ここには真っ白い橋もあるわね。中学生になると、私のそんな絵はリアリティーがないと言われたわ。訴えるものがないって。何だかわからなくなっちゃって、迷ったわ。中途半端に走るのをやめられなくて。むやみに突っ走り続けた。でも、脱け出た時、やっと本当に自分の好きなものがわかった気がしたわ。」
 
君から、新しい街で撮りたいと電話が入った時のことを思い出す。
「広報室Mです。お疲れさまでございます。Iさんいらっしゃいますか。」
 
落ち着いた働く女の声。
お疲れさま、僕ですけど。」
「ねぇ見た、見た、昨日の夕刊の1面。カラーで出てた、新しい街完成の記事。

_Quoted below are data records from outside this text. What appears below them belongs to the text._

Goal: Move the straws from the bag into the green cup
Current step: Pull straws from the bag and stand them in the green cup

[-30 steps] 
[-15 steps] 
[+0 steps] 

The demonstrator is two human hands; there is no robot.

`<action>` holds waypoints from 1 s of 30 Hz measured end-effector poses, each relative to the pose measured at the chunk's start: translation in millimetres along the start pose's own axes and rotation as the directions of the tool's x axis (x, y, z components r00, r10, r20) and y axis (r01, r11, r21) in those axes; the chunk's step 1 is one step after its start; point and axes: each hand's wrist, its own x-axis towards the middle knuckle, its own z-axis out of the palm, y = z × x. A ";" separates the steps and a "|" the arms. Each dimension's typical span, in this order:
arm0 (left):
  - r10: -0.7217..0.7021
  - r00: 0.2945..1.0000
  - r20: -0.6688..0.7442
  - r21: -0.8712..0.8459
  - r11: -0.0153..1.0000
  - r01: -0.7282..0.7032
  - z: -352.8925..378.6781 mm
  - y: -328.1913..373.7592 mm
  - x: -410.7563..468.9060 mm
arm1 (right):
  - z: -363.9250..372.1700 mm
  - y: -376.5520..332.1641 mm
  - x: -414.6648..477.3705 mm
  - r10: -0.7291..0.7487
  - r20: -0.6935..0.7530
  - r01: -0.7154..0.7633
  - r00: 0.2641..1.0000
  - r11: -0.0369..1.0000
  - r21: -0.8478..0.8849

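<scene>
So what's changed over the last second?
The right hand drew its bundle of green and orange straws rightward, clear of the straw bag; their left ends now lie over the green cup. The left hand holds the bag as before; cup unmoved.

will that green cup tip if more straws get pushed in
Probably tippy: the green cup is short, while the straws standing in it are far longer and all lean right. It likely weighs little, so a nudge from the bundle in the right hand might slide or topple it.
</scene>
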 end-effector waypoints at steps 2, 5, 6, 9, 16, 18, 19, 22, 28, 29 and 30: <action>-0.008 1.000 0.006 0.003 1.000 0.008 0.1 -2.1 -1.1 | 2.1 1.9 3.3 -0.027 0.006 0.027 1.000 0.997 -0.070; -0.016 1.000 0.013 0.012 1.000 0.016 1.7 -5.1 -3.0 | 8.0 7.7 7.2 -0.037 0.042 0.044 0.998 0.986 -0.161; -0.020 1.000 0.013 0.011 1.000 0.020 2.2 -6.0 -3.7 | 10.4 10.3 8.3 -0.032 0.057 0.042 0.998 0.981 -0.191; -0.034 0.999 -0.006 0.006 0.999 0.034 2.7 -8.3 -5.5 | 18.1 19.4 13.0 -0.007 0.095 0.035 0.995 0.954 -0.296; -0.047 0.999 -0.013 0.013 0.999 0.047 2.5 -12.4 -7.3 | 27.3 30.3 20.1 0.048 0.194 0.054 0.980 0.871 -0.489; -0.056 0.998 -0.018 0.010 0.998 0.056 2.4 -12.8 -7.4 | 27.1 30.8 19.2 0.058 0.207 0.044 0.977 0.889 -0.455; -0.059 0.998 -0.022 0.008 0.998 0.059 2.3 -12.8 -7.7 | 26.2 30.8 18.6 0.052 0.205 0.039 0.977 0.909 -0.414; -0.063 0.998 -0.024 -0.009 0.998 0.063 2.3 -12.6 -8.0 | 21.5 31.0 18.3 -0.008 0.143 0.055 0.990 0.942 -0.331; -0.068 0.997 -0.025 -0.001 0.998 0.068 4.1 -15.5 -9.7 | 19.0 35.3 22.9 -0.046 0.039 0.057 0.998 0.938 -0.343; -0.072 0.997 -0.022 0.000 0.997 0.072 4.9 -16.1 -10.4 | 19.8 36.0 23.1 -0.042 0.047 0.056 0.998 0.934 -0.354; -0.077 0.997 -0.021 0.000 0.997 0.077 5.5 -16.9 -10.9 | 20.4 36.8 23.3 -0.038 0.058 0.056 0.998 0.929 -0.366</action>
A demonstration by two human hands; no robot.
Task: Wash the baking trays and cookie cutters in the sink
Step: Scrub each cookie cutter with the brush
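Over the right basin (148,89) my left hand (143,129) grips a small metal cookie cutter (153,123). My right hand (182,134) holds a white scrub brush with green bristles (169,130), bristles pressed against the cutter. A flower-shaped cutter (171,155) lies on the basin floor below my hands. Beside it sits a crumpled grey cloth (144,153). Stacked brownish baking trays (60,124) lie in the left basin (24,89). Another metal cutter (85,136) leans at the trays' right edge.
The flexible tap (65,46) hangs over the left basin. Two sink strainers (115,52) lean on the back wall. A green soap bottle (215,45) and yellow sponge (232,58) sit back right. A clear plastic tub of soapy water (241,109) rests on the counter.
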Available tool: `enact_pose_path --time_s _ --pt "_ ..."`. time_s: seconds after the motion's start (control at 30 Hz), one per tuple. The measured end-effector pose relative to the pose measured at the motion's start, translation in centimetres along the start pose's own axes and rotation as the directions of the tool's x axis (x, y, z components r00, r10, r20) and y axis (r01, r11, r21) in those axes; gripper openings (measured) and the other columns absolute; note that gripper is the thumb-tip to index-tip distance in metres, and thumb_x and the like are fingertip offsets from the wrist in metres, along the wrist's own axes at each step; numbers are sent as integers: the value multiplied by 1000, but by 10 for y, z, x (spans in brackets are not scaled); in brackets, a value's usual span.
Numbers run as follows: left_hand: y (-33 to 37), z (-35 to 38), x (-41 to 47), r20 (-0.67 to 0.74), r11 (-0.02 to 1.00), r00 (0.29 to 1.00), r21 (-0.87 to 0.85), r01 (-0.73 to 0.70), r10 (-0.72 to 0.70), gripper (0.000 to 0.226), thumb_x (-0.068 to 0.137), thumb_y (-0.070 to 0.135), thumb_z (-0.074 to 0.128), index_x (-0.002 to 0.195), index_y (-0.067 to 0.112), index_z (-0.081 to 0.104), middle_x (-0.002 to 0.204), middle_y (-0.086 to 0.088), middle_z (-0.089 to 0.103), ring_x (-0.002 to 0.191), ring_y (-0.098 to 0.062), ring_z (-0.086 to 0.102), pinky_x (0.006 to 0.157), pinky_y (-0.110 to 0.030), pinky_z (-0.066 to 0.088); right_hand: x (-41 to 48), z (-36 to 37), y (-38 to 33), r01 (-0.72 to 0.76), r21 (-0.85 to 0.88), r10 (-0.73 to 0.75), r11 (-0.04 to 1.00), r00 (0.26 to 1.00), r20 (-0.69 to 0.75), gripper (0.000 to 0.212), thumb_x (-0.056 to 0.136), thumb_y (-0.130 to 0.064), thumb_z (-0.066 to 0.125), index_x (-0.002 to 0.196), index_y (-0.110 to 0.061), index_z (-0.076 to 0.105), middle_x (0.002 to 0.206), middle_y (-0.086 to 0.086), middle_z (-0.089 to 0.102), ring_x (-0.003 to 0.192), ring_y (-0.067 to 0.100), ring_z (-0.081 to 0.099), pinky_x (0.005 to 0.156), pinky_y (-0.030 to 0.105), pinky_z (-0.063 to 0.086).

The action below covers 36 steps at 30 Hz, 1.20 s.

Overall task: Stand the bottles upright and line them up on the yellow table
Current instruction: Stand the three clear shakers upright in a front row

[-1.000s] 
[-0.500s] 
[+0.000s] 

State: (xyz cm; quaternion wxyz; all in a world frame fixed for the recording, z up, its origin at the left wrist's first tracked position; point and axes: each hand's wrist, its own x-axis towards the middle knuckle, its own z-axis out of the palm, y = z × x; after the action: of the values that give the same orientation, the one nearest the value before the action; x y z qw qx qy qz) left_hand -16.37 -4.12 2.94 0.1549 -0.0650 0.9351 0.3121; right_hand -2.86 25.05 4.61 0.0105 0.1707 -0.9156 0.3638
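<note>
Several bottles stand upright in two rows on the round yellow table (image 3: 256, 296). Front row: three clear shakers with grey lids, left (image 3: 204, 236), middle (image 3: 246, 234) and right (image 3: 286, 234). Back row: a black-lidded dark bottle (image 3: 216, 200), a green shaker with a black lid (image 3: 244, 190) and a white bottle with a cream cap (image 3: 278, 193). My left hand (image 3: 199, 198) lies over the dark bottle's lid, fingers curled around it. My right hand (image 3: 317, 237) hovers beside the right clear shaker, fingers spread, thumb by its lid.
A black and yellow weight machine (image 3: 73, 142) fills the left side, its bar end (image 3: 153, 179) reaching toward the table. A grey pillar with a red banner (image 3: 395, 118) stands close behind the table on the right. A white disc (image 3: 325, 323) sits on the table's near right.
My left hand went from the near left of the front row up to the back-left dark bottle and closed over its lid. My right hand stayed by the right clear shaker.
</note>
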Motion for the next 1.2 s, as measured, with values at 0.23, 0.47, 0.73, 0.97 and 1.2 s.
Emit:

」
君は急に少女の声になる。
「あそこでやりましょうよ。女の子は2人、姉妹っぽい感じで。リバティープリントのドレス。きれいな絵、撮れるわよ。」
「OK」

その時僕はもう君と仕事をするのが好きになってた。

空が明るくなり、雨が止んだ。突然の雨は幸運を運ぶ。空は青く、筆で掃いたような白い雲。
「今からが本番ね。」
 
雨に濡れた君の髪は見たこともない、ソバージュヘアー。
「泳ぐのが好きだから、濡れても大丈夫なスタイルにしてるのよ。仕事のときは、いつもカーラーで巻いてるけどね。」
 
君に驚かされるのが楽しかった。
「ありがとう。あなたと仕事をすると楽しいわ、同志って感じで。あの街がオープンしたら一緒に行ってみたいわね。」
 
そう言って駅でわかれてから、君と仕事をすることはなかった。
会社をやめたと聞いたのは、誰からだっただろう。それから、1年。僕は33本のゆりを君に贈った。君がミュシャが好きだと言っていたから。その日、外出から帰った僕の机の上に、君からのメッセージメモ。きれいなゆりをありがとう。
1番好きだった年も終わっちゃったわ。
もう、あの街はオープンするよ。君は僕と一緒に行かないの。

君の32歳は存分に輝いていただろうか。

今、僕は女性の34歳が一番好きな年。君の年齢をなぞっているんだ。きっとステキだと思うから。だから、楽しみがないなんて言わないで。いつか僕と一緒にあの街に行こう。